9回に再び追い付かれ、迎えた延長10回。今度は楽天青山のスライダーを強振した。「ちょっと、こすっちゃった」と思ったが、中堅フェンス直撃の三塁打。2回の第1打席は先頭で岸の直球を右前へはじき返し、2点目を演出した。プロ初の1試合3安打。高卒新人の本塁打を含む猛打賞は憧れのゴジラ松井以来、25年ぶりだ。二塁打が出ればサイクル安打達成という固め打ちで攻撃をけん引した。
今月21日に3度目の1軍昇格を果たしてからは、実に5戦3発とハイペースでアーチを量産。打率も昇格後だけ見れば3割8分9厘と絶好調で、1軍では才能を発揮できずにいた以前とは見違えるようだ。城石打撃コーチは「前は真っすぐのタイミングで全部打ちに行っていたけど、今は(変化球に対して)1拍置いて対応できている」と成長点を明かす。この日の3安打はすべて違う球種。本人も「やっと打ち方が分かってきた。木のバットに順応できてきた」と自信を深めている。

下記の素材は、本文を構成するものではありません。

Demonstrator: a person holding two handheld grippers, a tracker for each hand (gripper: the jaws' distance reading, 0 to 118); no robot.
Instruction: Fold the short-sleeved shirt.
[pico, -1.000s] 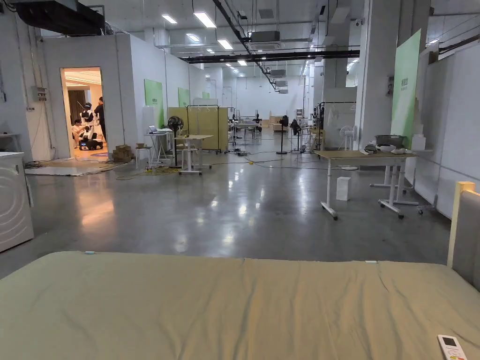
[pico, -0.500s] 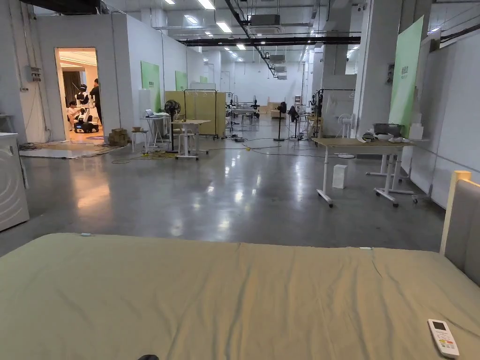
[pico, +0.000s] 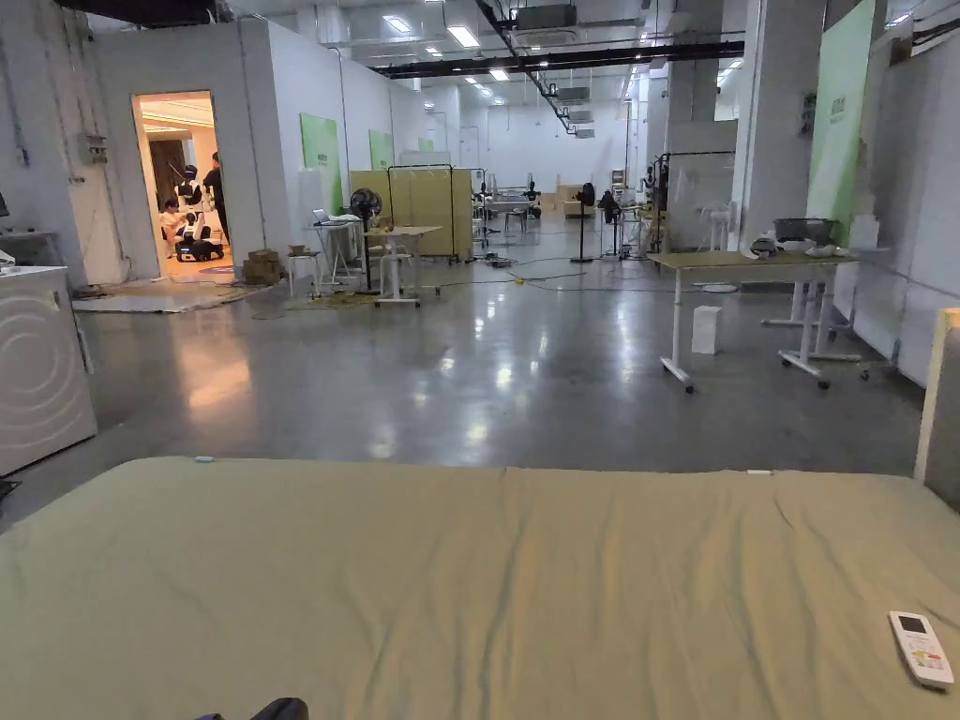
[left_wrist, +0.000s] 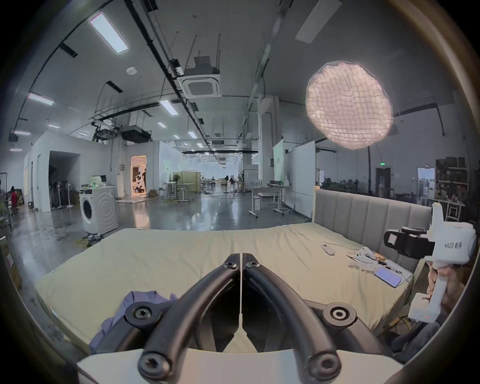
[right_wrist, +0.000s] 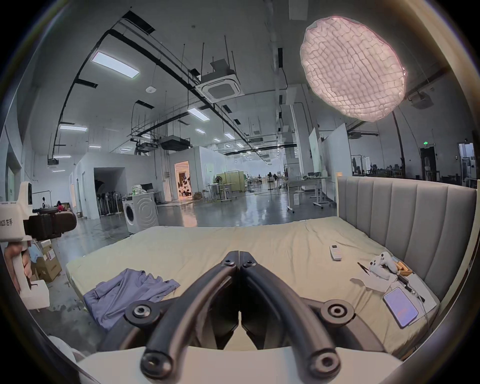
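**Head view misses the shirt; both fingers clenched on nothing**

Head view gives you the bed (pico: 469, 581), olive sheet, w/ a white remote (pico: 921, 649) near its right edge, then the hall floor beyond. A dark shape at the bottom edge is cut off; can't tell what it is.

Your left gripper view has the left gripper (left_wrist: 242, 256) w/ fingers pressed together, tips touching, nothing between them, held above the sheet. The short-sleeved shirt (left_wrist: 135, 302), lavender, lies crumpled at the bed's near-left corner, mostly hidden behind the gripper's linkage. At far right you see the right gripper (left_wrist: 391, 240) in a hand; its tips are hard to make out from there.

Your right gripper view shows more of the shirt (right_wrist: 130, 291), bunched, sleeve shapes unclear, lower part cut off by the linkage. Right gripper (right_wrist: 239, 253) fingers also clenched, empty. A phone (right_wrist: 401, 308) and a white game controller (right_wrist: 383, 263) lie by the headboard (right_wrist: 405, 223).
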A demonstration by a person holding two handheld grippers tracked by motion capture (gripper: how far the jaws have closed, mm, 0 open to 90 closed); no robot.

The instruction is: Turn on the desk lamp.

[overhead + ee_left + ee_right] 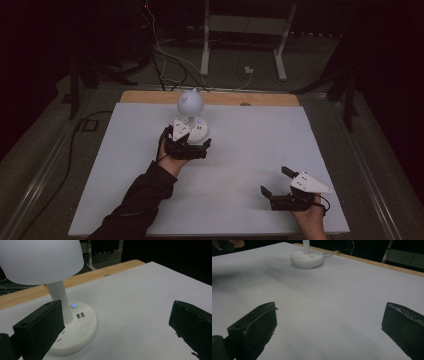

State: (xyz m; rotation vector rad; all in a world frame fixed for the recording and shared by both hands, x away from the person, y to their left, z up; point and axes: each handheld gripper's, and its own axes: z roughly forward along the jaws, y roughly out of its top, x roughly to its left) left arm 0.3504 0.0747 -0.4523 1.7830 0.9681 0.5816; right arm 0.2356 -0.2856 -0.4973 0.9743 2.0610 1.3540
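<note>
The white desk lamp (190, 117), domed shade over a round base with a lit blue button (73, 305) and 2 USB ports (80, 315), stands upper centre on the bench (260, 150), a white sheet over a wooden edge, the room dark. The left claw (189, 141) gapes released at its base. The right claw (275, 181), also released, sits lower right amid bare sheet.

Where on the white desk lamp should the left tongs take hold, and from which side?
Probably the thin upright stem, approached from the person's side, where the open left tongs already sit. On the desk lamp, the dome shade and round base look too wide for the jaws; the stem is narrow and straight.
</note>
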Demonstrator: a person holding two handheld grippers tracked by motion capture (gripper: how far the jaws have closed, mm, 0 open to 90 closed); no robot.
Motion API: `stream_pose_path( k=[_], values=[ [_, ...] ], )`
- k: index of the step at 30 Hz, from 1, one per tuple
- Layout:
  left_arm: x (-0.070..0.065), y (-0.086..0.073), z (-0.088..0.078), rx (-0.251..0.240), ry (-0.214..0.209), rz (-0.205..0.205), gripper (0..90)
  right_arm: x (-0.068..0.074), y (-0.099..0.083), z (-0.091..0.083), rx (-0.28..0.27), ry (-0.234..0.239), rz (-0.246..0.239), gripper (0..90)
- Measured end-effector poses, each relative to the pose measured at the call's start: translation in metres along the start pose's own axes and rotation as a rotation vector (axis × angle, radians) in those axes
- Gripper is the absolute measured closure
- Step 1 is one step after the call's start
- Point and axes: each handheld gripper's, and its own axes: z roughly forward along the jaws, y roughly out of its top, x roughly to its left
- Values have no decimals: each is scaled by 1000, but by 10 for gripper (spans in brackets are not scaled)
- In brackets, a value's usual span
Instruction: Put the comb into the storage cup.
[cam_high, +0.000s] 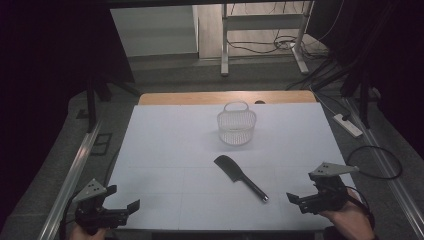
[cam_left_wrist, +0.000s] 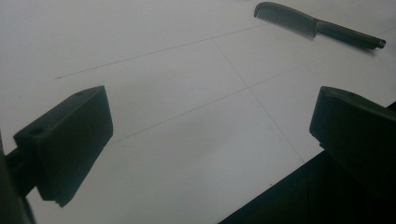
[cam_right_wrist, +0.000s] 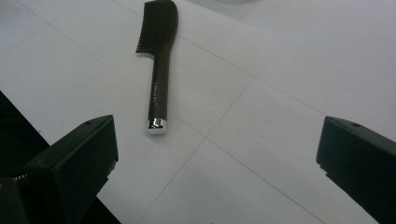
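Note:
A dark comb (cam_high: 240, 177) with a silver-capped handle lies flat on the white table top (cam_high: 170, 150), handle end toward the near right. It also shows in the left gripper view (cam_left_wrist: 317, 25) and the right gripper view (cam_right_wrist: 159, 65). Behind it stands a small white wire basket (cam_high: 236, 124) with a handle. My left gripper (cam_high: 127, 210) hovers at the near left corner, open, nothing between its jaws. My right gripper (cam_high: 295, 200) sits at the near right, open and empty, a short way right of the comb's handle end.
The table's far wooden edge (cam_high: 200, 97) shows beyond the white sheet. Metal rails (cam_high: 75, 165) run along both sides. A power strip (cam_high: 347, 125) and cables lie on the floor to the right. A desk frame (cam_high: 260, 35) stands farther back.

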Motion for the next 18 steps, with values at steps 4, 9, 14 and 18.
stream_pose_path(
  k=[4, 9, 14, 18],
  values=[
    [0, 0, 0, -1, 0, -1, 1, 1, 3, 3, 7, 4, -5, 0],
    [0, 0, 0, 0, -1, -2, 2, 2, 8, 7, 25, 12, -20, 0],
    [0, 0, 0, 1, -2, -5, 2, 1, 11, 13, 32, 20, -32, 0],
    [1, 0, 0, 0, -2, -6, 2, 2, 15, 17, 35, 31, -35, 0]
  ],
)
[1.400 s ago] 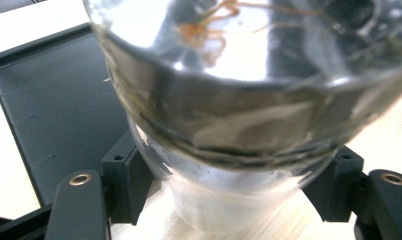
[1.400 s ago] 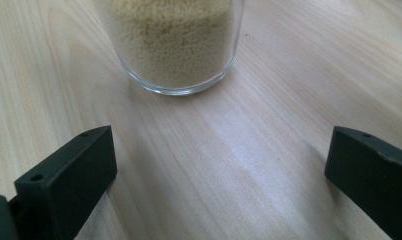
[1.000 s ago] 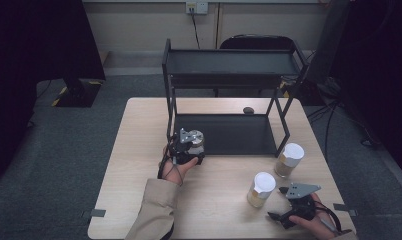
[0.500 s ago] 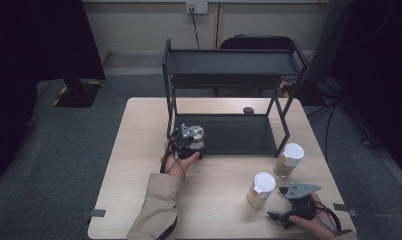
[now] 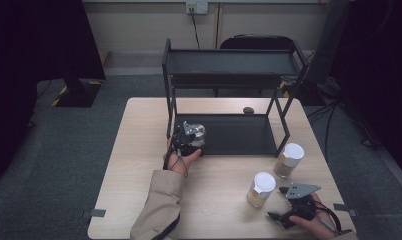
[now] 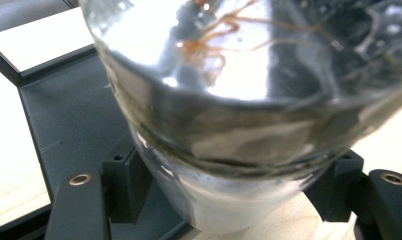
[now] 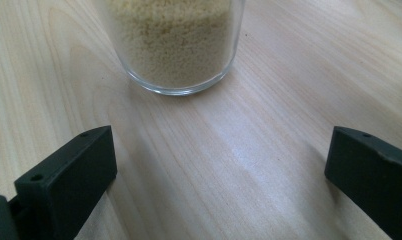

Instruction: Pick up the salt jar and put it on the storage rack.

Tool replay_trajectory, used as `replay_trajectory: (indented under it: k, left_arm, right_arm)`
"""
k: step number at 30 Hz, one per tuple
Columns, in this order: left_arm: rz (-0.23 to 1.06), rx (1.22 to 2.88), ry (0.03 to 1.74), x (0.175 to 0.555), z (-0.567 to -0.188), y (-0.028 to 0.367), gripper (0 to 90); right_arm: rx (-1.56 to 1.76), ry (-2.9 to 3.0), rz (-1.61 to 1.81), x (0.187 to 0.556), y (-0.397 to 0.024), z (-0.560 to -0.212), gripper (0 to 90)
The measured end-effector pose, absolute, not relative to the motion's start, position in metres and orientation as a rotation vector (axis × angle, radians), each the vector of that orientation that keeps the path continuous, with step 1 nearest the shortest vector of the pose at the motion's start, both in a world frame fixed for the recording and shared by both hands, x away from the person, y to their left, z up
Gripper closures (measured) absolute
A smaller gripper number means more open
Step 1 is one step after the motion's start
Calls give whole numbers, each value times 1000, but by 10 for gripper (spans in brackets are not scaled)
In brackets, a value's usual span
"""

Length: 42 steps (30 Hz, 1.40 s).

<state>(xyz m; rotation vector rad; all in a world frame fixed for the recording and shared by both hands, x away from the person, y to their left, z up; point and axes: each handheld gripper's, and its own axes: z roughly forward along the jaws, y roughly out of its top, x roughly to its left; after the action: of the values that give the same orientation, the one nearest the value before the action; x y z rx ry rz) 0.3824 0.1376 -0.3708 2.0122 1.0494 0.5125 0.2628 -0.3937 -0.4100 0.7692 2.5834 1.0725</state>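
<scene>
I am looking down on a pale wooden table (image 5: 139, 165) that carries a black metal two-tier shelf rack (image 5: 229, 70). My left gripper (image 5: 193, 136) sits at the near left corner of the rack's lower tray. Its jaws are clamped around a clear glass jar (image 5: 198, 134). Through the left gripper view, the jar (image 6: 249, 100) looms directly ahead of the jaws, so close that it is blurred. I can make out thin orange-brown strands inside it, though I cannot tell what they are. One black jaw presses each side of the jar near its base. Below and to the left of the jaws lies the dark tray floor, and to the right is bare wood, so the jar hangs right at the tray's edge. I cannot tell whether its base touches the surface.

My right gripper (image 5: 284, 216) rests low over the table near the front right corner, with its jaws spread wide and nothing between them. Just ahead of its jaws stands a white-lidded glass jar of fine yellow grain (image 5: 261, 190). In the right gripper view this grain jar (image 7: 174, 45) stands upright on the wood, beyond the jaw tips and apart from them. Farther ahead of that gripper, near the rack's right leg, is a second white-lidded glass jar (image 5: 289, 160), also upright.
</scene>
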Motion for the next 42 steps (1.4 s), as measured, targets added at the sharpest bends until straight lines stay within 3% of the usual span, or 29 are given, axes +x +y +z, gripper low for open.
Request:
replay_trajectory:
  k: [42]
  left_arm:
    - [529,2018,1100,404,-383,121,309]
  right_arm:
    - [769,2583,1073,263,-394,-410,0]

今やメジャーで活躍するOBの大谷も1年目は3本塁打止まり。その本数を超えた19歳は「大谷さんは投手もやっていたし、人それぞれペースがあるので」と謙遜する。栗山監督は「持っているものが、前に進み始めた。まだまだ。こんなものじゃない」。若きスラッガーの才能が、ゆっくりと開き始めた。【中島宙恵】
▼清宮が札幌ドームでの初本塁打を含む3安打。高卒新人の猛打賞は16年オコエ(楽天)以来で、日本ハムでは東映時代の59年に7度記録した張本以来59年ぶり。13年大谷は2安打が13度あったが、3安打以上は1度もなし。また本塁打を含む3安打は、93年8月31日、9月2日横浜戦の松井(巨人)以来25年ぶり。松井は8月31日が3安打2本塁打で、9月2日が4安打1本塁打だった。